While this is “a problem for everyone,” she says, “what I’ve seen really hurt teens is when there’s a peer group that’s a minority of kids who have larger bodies… because the language that’s being used in this playful way is going to affect a kid who’s already obese very differently.”

She adds that the use of language “almost creates a state of invisibility for the actual fat kid in the group — and therefore also the possibility of hypervisibility.”

Finally, it is harmful because children who do not have larger bodies indirectly express that they will never behave well. Wants “Being — basically, with ‘big back,’ you’re saying, ‘We strive not to be that way,’” Bisping explains, “whereas ‘I’m so fat’ is more like, ‘This is so disgusting. Look at me!’”

“I think everyone is harmed by this discourse because it maintains a cultural norm that makes it very difficult for everyone to be emotionally safe,” she says. “So I’m more concerned about the collective harm, whether they know it or not — and they don’t know it — that contributes to an oppressive culture.”

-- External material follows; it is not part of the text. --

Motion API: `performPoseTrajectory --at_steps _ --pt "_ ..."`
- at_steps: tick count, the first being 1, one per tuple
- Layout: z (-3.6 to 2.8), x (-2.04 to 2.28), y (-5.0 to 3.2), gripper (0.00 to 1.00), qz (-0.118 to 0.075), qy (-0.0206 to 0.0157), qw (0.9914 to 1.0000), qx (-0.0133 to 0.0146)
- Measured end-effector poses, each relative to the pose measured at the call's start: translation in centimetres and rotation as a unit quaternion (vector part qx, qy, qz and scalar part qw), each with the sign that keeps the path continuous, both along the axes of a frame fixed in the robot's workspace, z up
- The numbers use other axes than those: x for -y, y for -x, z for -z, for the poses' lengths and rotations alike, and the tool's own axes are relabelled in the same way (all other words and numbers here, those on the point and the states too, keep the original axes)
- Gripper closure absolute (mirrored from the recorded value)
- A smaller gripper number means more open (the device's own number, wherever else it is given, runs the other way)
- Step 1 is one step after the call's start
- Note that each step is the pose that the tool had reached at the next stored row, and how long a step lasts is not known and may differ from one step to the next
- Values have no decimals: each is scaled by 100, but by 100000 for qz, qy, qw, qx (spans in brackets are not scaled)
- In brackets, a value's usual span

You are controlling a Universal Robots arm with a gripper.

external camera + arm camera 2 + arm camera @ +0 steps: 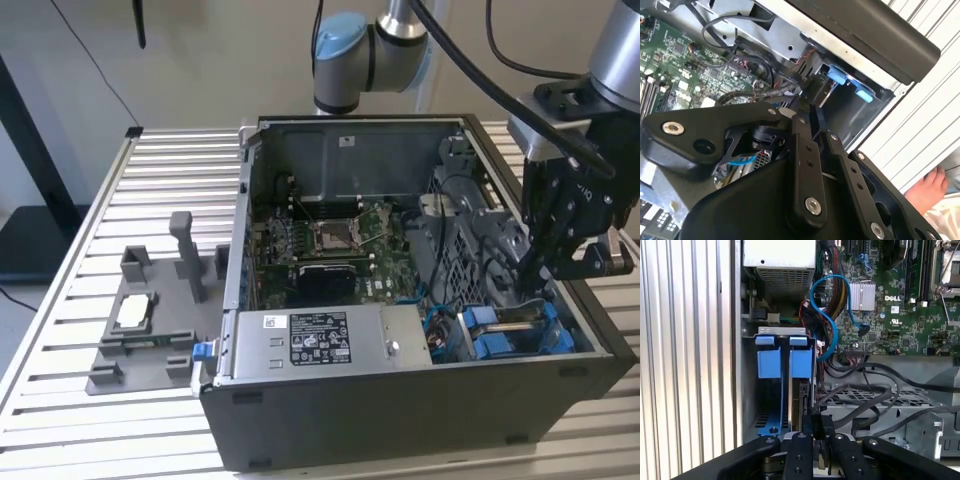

How to deal with the potential harm this trend could cause to your children

“I don’t think this is just one conversation for a family or a parent,” says Bisping, who notes that in an ideal scenario, you would have already had many “values-oriented conversations about body oppression in our culture.”

If not, she says, this could be a conversation starter and an opportunity not only to address these specific terms, but also to highlight that this is just one example of a societal problem.

She suggests keeping in mind that “when you have a teenager, you can’t control what they say.” But it’s worth their eye roll and maybe they’ll hear you on some level if you say, “I’m just telling you: It’s oppressive. Even though your friends are laughing, I bet they’re hurting inside.” Make it clear that you’re not going to lecture, but point out that the issue touches on feminism, anti-racism, and social justice in general.

“Find the points of connection between this stupid trend and how absolutely oppressive it is, and help them connect the dots,” she says.

Hansen suggests approaching your tween or teen with curiosity, perhaps saying, “Tell me more about this trend. How are your friends using it? Do you think they feel the same way?”

If a child might be really upset about it, help them talk about it and figure out how to respond the next time someone throws around the terms. “I think teens come up with ideas better than us, in general,” she says. It also helps not to overreact or shut them down if they come to you with the problem, because they may not come to you the next time.

The bottom line, Hansen says, is that “for parents, it’s an opportunity to think about how to build their child’s skills in dealing with awkward social conversations and social media. It will continue to evolve, but it’s really about, can you connect with your teen? Can you have a conversation that sparks critical thinking?”